*Work request:* Scan the entries for the word "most" and return every line that has it.

Data items
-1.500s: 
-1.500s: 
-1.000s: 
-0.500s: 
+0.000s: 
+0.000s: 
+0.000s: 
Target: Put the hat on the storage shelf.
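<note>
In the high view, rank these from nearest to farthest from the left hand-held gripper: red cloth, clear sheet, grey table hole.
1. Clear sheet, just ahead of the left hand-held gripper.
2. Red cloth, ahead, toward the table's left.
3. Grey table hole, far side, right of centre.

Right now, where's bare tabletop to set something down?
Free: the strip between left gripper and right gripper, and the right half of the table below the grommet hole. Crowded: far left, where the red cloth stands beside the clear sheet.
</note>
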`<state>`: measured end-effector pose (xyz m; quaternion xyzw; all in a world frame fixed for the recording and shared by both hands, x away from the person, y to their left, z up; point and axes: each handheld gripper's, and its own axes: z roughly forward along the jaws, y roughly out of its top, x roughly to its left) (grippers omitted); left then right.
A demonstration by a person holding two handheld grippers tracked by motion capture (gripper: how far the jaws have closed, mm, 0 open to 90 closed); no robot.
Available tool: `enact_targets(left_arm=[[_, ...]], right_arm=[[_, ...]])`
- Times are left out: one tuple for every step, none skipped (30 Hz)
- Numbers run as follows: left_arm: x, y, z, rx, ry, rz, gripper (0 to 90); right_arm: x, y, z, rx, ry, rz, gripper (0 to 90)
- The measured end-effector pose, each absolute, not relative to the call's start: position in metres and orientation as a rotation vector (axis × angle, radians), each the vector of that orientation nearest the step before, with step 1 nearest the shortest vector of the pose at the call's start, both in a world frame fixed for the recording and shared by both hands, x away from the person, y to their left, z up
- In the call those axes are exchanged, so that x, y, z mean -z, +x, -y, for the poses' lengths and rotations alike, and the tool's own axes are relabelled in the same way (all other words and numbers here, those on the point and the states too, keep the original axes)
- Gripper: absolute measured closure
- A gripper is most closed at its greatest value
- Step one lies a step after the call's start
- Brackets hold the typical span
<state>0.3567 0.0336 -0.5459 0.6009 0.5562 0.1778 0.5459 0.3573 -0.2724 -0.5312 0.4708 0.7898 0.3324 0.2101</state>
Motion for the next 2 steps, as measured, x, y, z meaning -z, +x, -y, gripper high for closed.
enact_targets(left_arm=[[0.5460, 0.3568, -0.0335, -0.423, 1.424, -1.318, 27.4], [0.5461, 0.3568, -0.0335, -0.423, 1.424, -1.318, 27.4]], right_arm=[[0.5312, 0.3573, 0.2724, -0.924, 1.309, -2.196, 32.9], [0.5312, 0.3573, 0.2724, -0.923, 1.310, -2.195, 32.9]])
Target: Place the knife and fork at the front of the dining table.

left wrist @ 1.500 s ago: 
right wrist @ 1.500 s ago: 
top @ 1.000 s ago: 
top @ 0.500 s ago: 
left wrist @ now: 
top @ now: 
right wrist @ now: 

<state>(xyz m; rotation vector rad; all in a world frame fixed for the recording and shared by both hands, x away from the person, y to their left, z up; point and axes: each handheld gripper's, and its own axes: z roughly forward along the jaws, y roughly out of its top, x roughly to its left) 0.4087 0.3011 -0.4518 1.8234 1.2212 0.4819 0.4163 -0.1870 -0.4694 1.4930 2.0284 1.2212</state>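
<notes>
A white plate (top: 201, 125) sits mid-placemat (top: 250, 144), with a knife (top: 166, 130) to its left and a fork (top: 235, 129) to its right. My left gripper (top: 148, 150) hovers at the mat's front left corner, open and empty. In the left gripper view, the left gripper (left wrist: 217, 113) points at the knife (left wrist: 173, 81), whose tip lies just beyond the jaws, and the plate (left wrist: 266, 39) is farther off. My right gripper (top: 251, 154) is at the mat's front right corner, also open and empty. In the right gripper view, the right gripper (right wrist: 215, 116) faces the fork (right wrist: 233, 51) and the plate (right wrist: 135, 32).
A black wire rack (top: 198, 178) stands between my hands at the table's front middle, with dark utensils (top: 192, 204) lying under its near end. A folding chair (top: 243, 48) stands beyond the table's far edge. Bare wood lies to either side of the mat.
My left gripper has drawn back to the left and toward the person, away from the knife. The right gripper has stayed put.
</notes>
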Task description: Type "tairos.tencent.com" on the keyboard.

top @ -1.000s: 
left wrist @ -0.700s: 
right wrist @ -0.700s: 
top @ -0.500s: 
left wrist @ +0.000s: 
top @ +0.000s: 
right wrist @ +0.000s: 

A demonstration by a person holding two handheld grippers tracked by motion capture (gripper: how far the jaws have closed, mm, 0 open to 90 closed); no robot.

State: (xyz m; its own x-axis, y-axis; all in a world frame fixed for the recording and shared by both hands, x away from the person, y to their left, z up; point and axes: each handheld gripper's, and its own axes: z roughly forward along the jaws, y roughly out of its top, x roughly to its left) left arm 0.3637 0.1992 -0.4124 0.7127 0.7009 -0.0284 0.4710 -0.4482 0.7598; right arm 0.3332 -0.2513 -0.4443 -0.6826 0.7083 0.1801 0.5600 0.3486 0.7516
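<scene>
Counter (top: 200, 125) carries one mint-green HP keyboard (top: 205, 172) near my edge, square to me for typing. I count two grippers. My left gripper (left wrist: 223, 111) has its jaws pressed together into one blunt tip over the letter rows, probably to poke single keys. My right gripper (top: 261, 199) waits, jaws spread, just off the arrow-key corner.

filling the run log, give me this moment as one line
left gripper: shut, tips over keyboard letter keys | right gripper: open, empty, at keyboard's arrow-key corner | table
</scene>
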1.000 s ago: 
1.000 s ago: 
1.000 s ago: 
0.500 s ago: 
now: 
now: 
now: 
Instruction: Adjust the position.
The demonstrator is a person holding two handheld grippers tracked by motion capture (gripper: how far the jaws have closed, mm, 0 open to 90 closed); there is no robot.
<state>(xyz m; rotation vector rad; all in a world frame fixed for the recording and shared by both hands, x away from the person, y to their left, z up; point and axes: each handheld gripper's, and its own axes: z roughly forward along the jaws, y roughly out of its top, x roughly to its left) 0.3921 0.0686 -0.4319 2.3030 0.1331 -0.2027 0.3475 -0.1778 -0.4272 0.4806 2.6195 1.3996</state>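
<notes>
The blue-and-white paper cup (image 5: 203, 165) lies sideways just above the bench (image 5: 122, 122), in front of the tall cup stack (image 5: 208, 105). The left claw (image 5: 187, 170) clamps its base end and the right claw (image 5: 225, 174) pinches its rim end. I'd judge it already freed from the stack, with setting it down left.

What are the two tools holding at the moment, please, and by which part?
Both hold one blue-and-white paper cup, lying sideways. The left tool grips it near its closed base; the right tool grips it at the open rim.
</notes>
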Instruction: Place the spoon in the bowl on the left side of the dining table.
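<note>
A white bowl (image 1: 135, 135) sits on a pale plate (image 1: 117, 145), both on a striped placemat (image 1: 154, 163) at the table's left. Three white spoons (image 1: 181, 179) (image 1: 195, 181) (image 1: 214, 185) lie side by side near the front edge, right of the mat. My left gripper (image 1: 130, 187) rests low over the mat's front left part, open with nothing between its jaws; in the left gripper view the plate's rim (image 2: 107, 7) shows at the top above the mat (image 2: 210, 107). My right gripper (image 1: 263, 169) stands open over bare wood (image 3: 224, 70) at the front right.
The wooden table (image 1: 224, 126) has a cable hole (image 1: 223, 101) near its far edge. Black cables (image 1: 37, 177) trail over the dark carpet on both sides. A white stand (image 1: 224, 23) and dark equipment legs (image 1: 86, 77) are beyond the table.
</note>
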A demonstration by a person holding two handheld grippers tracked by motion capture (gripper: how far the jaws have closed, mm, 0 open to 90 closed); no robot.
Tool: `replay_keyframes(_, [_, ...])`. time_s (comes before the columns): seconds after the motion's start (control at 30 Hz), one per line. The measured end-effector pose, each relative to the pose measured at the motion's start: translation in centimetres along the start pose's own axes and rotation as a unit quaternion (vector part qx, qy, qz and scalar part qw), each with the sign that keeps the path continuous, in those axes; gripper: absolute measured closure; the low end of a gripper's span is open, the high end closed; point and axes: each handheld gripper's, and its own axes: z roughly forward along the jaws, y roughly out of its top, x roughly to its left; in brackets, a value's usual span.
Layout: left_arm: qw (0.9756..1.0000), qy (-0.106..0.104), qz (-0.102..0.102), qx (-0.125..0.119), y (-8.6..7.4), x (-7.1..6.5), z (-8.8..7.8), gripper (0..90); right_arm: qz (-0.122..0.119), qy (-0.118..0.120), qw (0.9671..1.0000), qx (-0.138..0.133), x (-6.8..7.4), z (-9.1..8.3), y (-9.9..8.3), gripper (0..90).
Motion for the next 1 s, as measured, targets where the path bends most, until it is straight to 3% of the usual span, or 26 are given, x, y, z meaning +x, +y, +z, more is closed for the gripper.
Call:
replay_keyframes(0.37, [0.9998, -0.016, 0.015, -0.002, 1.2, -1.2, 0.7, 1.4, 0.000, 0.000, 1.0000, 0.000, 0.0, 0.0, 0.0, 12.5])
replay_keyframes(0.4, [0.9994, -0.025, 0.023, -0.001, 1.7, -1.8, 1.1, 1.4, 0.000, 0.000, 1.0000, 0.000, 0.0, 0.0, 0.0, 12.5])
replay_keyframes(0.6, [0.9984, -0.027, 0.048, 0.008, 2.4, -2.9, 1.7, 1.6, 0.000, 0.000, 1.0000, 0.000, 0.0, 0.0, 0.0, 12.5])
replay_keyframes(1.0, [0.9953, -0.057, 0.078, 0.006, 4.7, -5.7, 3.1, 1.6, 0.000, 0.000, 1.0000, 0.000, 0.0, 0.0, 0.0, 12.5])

*Response to this task:*
- A gripper is most closed at its greatest value
Motion for the next 1 s, as measured, targets where the path bends most, until it is straight to 3% of the usual span, or 26 are given, x, y, z meaning +x, +y, +z, more is closed for the gripper.

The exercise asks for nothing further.